▸ WHAT TO DO
For each line in the data below, write an exact copy.
+++ PROVIDED MATERIAL
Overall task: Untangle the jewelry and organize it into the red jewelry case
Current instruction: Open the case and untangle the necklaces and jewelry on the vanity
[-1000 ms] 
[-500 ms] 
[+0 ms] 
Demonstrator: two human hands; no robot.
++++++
▸ TASK RESPONSE
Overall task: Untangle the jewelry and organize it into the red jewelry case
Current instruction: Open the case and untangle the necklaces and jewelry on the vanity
[-1000 ms] 
[-500 ms] 
[+0 ms] 
Demonstrator: two human hands; no robot.

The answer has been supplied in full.